Ask A Fund Manager
The Motley Fool chats with fund managers so that you can get an insight into how the professionals think. In this edition, Fidelity International portfolio manager Kate Howitt reveals her 2 biggest holdings right now, and how they're taking advantage of the decarbonisation and online shopping trends.
Investment style
The Motley Fool: How would you describe your Fidelity Australian Opportunities fund to a potential client?
Kate Howitt: What I'm trying to do is a "one stop shop" for Australian equities. It's a very broad form of portfolio construction. I've got really large stocks, I've got really small stocks, I've got growth stocks, I've got value stocks, I've got mature stocks, I've got early stage stocks.
Australia is such a narrow market that I'm trying to pick the best of all of those sorts of opportunities, rather than have a really narrow approach… If you're a global manager or something, you can really narrow down and say, "I'm looking for this precise sort of opportunity." But in Australia, I'm trying to find the best of all the opportunities out there and keep it diversified so that it's an all-weather fund. So it will do well when the market is doing well, but hopefully not do as badly when the market is falling.
ASX shares taking up the most portfolio space
MF: What are your two biggest holdings?
KH: Right now, it's Macquarie Group Ltd (ASX: MQG) and Goodman Group (ASX: GMG).
There's that old saying that in a gold rush, you don't want to own the gold miners, you want to own the guys selling picks and shovels… That's how I think about both of these stocks.
Macquarie is a "picks and shovels" play on decarbonisation.
We know that over the next 25 years, the global economy has to spend at least $100 trillion to decarbonise. That is a lot of investment, that's a lot of projects, and you are going to have developers, vendors, governments, a lot of counterparties around all of those projects, and all of those projects need a trusted advisor or a seed capital provider. So Macquarie has just been setting itself to be right at the heart of a huge and growing investment pipeline that the world's got.
They have been focusing their recruitment, not on finance people who can do a DCF, that's become fairly commoditised. They're focusing on scientists, engineers — if they understand the real nuance of how these new and emerging technologies work, then they'll be better placed to assist on the financing of that. So that just has a very, very long runway of growth ahead of them.
Goodman is a "picks and shovels" play on e-commerce and the shift towards sustainability.

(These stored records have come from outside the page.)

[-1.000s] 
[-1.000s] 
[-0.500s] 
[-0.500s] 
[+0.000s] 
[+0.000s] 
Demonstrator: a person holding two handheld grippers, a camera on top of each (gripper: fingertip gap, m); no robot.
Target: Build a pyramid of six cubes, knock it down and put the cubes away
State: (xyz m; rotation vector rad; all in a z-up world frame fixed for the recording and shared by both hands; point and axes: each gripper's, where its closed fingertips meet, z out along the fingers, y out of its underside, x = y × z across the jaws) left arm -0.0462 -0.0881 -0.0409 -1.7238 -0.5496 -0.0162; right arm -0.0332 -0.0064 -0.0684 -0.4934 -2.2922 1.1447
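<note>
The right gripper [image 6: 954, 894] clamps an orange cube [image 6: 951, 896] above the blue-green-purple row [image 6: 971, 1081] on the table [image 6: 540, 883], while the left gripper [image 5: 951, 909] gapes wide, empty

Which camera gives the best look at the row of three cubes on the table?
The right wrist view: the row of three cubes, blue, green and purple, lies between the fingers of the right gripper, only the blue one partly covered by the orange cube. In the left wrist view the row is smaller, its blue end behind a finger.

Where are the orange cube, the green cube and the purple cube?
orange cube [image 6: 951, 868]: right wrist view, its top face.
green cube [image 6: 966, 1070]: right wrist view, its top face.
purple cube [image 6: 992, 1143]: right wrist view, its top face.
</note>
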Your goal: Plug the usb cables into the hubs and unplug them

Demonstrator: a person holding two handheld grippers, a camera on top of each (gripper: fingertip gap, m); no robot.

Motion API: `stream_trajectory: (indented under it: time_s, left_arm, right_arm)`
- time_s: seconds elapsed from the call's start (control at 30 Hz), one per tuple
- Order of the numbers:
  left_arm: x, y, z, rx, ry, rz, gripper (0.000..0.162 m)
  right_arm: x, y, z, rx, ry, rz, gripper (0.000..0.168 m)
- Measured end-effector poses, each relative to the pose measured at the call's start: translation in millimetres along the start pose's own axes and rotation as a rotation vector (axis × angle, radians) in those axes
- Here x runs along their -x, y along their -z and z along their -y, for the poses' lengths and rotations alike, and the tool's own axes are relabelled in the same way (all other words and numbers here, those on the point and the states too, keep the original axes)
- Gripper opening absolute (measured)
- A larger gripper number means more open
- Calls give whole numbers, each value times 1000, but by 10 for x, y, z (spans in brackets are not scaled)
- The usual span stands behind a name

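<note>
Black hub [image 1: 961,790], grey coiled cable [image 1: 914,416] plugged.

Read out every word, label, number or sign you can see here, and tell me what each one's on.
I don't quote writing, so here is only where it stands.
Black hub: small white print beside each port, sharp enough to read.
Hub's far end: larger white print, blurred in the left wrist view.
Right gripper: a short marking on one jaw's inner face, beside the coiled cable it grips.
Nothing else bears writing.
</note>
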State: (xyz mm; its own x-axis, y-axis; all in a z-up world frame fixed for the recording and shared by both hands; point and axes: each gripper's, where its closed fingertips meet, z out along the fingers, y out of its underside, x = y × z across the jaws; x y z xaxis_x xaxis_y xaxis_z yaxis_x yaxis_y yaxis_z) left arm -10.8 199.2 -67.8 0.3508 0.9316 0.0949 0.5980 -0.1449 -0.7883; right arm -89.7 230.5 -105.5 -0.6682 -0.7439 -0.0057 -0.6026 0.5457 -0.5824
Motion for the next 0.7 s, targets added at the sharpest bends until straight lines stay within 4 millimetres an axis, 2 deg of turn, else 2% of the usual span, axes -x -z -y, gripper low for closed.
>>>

If I buy something off Amazon.com Inc (NASDAQ: AMZN), then it comes in a box from the US. That's different to if it goes on a pallet and then gets stuck on the shelves of Woolworths Group Ltd (ASX: WOW)… All of those e-commerce players, Amazon, and everyone competing with Amazon, need to have distribution centres and they need to be close [to the city] so that they can give me my next-day delivery or same-day delivery.
Goodman was early on to this trend and has been getting their footprint on these urban infill locations. And now the trend is moving to densification. These things used to be sheds. Now they're very sophisticated multi-story distribution centres or data centres. So the build quality is going up. It's a kind of premiumisation strategy of this [industrial] land.
Also, that premiumisation part of that is also making these things more sustainable. Lowering the carbon intensity of setting them up so that the distribution operations can be lower carbon intensity. Goodman is another way to get exposure to that trend too.